[PROBLEM]: Every line below that has the string "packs" adds one to the count. Give that count by itself.

[STORED DATA]:
____

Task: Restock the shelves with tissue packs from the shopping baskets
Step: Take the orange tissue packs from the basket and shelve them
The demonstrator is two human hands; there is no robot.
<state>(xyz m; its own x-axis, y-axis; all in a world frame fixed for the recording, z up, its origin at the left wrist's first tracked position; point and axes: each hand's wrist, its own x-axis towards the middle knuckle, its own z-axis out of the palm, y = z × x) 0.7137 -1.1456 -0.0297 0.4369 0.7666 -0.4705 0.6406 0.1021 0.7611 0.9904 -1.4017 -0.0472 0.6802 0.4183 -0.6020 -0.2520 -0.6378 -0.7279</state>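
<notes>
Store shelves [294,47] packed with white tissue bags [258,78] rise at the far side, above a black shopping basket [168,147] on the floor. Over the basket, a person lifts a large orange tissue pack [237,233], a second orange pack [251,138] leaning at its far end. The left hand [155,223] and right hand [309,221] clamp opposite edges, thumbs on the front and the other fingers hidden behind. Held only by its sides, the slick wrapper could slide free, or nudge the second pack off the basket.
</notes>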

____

[YOUR SOLUTION]: 2